The woman who intrudes on the Pharisee’s home engages in a scandalous action. But the story reveals that the real scandal lay not in the woman’s sinfulness, in her intrusion upon the "holy" visitor, Jesus, or in the sexual overtones of unbound hair, but in the Pharisee’s narrow love and lack of hospitality. The law can protect us to some degree from the sinner and the outsider, but it cannot create hospitality, love or charity.
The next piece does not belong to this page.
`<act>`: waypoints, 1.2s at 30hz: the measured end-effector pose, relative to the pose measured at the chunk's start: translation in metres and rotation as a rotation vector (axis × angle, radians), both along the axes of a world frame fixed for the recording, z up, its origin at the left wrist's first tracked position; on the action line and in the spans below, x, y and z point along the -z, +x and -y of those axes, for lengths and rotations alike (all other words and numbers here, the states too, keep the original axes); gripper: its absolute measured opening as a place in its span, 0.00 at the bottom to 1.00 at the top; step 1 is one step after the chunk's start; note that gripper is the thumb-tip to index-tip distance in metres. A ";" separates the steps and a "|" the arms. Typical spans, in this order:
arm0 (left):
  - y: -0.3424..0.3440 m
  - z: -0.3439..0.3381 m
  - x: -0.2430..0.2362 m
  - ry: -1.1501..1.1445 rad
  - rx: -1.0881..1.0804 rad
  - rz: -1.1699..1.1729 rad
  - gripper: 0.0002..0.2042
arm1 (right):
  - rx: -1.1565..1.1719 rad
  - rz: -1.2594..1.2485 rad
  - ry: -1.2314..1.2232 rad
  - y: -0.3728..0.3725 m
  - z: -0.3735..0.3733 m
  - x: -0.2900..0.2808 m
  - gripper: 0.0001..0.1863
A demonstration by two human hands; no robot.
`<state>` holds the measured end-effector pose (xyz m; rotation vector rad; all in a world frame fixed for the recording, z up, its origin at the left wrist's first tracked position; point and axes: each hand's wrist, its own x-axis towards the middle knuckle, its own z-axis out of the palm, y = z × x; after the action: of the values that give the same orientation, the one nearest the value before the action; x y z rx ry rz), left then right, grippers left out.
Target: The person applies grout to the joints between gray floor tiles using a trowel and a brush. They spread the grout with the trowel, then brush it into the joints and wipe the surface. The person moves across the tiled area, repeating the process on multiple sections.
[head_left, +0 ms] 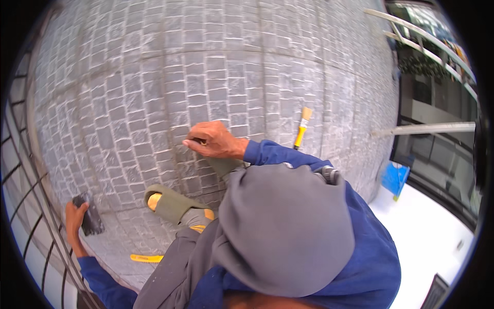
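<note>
Paved stone-pattern floor [221, 77] with pale joints spreads under both hands. Far to the left, my left hand [75, 219] grips a dark, flat rectangular trowel [90, 215], its face close to the floor. In the middle, my right hand [213, 140] is curled closed above the paving, thumb against the fingers; whether something small is inside cannot be made out. Between my hands sits my foot in an olive slipper [174, 206]. A paintbrush [303, 127] with a yellow handle and pale bristles lies to the right of my right hand.
A yellow strip with a notched edge [146, 258] lies beside my left leg. Dark metal bars [33, 232] run along the left edge. Metal rails [429, 129] and a blue item [395, 177] are at the right, by a white surface [411, 232]. My grey-covered knee [288, 226] blocks the lower middle.
</note>
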<state>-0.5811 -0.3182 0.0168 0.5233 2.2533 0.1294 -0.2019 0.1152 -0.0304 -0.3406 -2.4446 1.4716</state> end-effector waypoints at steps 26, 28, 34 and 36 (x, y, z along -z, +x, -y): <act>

As with so many of the gospel stories, we are left with unfinished business. We know that the woman’s gesture brought the assurance of God’s forgiveness. Neither God nor Jesus will push her away in the name of holiness. But we are left with a question about Simon. His response to Jesus’ parable about the debtors shows that he is able to speak accurately about love and forgiveness. But like Nathan confronting the evil of David through the parable of the poorman’s lamb (II Sam. 11:26-12:6) ,the point is not in the parable but in its application to the situation.

David is convicted of violating his trust as king. Simon is convicted of failing in the obligations of hospitality. The woman’s actions are shown to supply what Simon lacked. The narrator of II Samuel resolves the tension created by Nathan’s parable and application by portraying David’s repentance and God’s judgment. Simon’s case is left open. He never speaks again in the story. We are told that others at the table wondered who Jesus is to forgive sins -- though announcing God’s forgiveness or punishment is clearly an element of the prophetic vocation, which had been tentatively ascribed to Jesus by Simon.

These readings all picture human failures which make it impossible for the law to satisfy the demands we make of it. A theology of grace does not negate the law, but it seeks to transform those aspects of human relationships which the law cannot touch and which may even make law a vehicle for hatred and sin.